Wakes up at 6:30. Quietly makes coffee and takes dog outside. Sits down with phone and vows not to waste entire day on Twitter.
… 5 minutes later
wife: supper’s ready!!
Dating Couple, finishing each other’s sentences: We’re so perfect for each other
Married Couple, finishing each other’s sentences: WILL YOU LET ME FINISH??!!
changed my bio on bumble to “I’m gonna murder ur whole family” and guys still responded
Me: spreads bacon grease on my toast
Also me: how did I gain weight this week?
*finds own number on a bathroom stall*
Call for a good time!? This is outrageous!
*crosses out good; writes in GREAT*
There. Fixed.
My true love: [gives to me a partridge in a pear tree]
Me: wtf how did you wrap this
Interviewer: And your references?
Me: 90’s television mostly.
Seize the day! by its legs and lock it in chains. Hold a mock trial, find the day guilty. Behead the day. Bury the day in a nameless grave.

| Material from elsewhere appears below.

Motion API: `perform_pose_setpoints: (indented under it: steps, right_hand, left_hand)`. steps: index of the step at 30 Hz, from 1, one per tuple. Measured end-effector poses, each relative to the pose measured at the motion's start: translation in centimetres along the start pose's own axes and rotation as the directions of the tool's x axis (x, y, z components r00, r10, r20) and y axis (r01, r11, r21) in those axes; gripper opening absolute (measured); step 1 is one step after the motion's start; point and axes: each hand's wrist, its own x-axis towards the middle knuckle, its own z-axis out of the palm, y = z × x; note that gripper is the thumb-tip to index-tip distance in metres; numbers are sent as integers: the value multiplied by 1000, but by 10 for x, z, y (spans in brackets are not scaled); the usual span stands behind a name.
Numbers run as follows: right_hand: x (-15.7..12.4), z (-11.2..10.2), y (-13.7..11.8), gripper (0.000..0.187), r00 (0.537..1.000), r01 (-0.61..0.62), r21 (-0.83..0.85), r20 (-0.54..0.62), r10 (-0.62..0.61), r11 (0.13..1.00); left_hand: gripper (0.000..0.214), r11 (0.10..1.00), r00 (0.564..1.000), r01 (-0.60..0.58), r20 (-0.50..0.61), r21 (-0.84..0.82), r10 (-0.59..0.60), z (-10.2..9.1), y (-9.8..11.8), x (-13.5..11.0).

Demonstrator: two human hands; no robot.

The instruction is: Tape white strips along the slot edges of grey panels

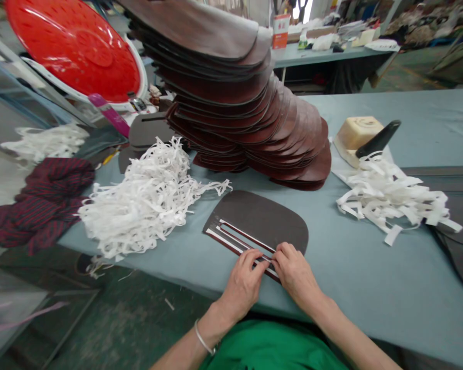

awesome draft from months ago i just found
[2052 pre-apocalypse]
Him: If only we had one of those old VCR cables, we could save the world
Me: (pulling out bin) SEE KAREN, I TOLD YOU WE NEEDED TO KEEP THESE CORDS
My neighbor Ron is mad at me just because my book ‘The Many Lawn Care Mistakes of My Neighbor Ron’ is a hit with both critics and readers.
Nobody:
Nobody:
Nobody:
Nobody:
Me: ahhh my severed head collection is coming along nicely
If you want my opinion ask my wife
My oldest played with BPA free toys that I sterilized constantly. My youngest is playing with a metal coat hanger and a AA battery.
Computer: Password can’t be any previously used password
Me: (Uses old password and adds an exclamation point at the end)
Me: What’s the wifi password?
Barman: You need to buy a drink first.
Me: Okay, I’ll have a coke.
Barman: Is Pepsi okay?
Me: Sure. How much is that?
Barman: £3.
Me: There you go. So what’s the wifi password?
Barman: You need to buy a drink first. No spaces, all lowercase.
My boss threw a Snickers at me and I caught it one handed so I think I’d be a good athlete if sports were played with candy bars
80% of my day is spent saying “dishwasher” after I hear a kid throw dishes into the sink.
“My god…we’re monsters,” I murmured to a local monster, who nodded sympathetically
Went a little too hard on leg day at the gym and the next day I couldn’t walk.
Naturally, I lied and told my friends that I met someone…
Me: I wanna travel somewhere
My bank account: To the other room? or?